The high price of land, concentrated land ownership, and a food system that undervalues the work of producers make it difficult for anyone to enter and thrive in small-scale agroecological farming. Participants were able to articulate these issues clearly from their own experience and whilst we sought to address these to some extent within the course programme including a module on Business Resilience, it remains frustrating that the focus of programmes such as the New Entrant Support Scheme remains on individual skills rather than addressing systemic issues. This was something raised by participants in our evaluation work with several calling for more land to be made available for new entrant agroecological growing.
“It's crazy that most agroecological growers currently struggle to make a living at all. All make huge sacrifices. [We need] schemes to sort this. For example - providing small parcels of land to budding agroecological growers or making sure every village has a market garden & every town has several. Cities should have thousands.” - Start up participant
One such systemic issue is that the UK farming sector is the least diverse profession in terms of racialised identity, with only 0.8% of all farmers identified as people of colour (Norrie, 2017. ) BPOC farmers face particular issues of marginalisation, racism, and lack of access to land as highlighted in the Jumping Fences report produced by Land In Our Names, the Ecological Land Cooperative and the Landworkers’ Alliance in 2023. During the programme BPOC participants set up their own informal network and support group to assist each other in navigating through additional barriers to entry they face as new entrants. While this can be seen as a positive outcome of the programme, placing the onus for systemic change upon those excluded from farming because of their identity, adds extra work onto their already busy farming lives. Any future programme must consider what Defra can do to make access to/staying in the farming profession more open to everyone.

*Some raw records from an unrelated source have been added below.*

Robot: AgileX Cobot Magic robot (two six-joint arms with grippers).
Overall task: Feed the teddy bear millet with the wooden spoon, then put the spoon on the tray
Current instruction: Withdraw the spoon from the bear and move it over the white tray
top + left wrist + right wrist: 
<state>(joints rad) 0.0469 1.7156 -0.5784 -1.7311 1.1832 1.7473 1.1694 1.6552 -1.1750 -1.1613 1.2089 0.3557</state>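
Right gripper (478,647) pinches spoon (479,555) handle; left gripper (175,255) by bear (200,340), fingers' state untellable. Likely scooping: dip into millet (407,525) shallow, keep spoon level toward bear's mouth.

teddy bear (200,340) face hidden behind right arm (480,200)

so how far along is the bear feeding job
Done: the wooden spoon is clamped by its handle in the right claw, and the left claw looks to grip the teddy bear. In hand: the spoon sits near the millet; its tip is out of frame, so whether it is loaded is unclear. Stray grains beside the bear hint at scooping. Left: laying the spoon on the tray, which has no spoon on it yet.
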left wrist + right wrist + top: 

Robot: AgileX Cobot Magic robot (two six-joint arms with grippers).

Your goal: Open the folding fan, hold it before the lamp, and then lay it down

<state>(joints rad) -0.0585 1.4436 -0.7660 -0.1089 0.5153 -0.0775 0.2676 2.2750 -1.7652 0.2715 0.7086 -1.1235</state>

As programme delivery partners we also faced these systemic issues. Working with multiple partners, and facing time and financial pressures during the development of the proposal and programme delivery, meant that we were less able to tailor the programme in ways that helped address some of these systemic challenges of access and marginalisation, both for partners and participants.
Insight and learning
One to one mentoring, in-person tutorials and site visits were invaluable, and the business, organisational and finance side of small-scale agroecological enterprise is key knowledge that is not easily found, but it is not in itself enough. There is a need for training programmes such as the new entrant support scheme to be sustained and to link up with broader and more long term support, for example with land access, financing, and subsidy programmes.
For ourselves, delivery of this programme has also reinforced the extent to which the time and financial constraints associated with programmes like this can reproduce these systemic barriers, such as the marginalisation and decentering of Black and people of colour in the food and land system. We need to ensure that we create the time, space, budget, resourcing and governance in programme design and delivery to ensure that programmes are inclusive, representative, accessible, supportive and equitable.
We are keen to continue to work with our programme partners Organiclea, Landworkers’ Alliance, The Ubele Initiative and Eves Hill Veg Co, as well as others, to ensure that new entrant support remains a priority for the government and that the programme resources remain free to access and can be improved, adapted and developed to ensure they address the needs of all new entrants both now and in the future.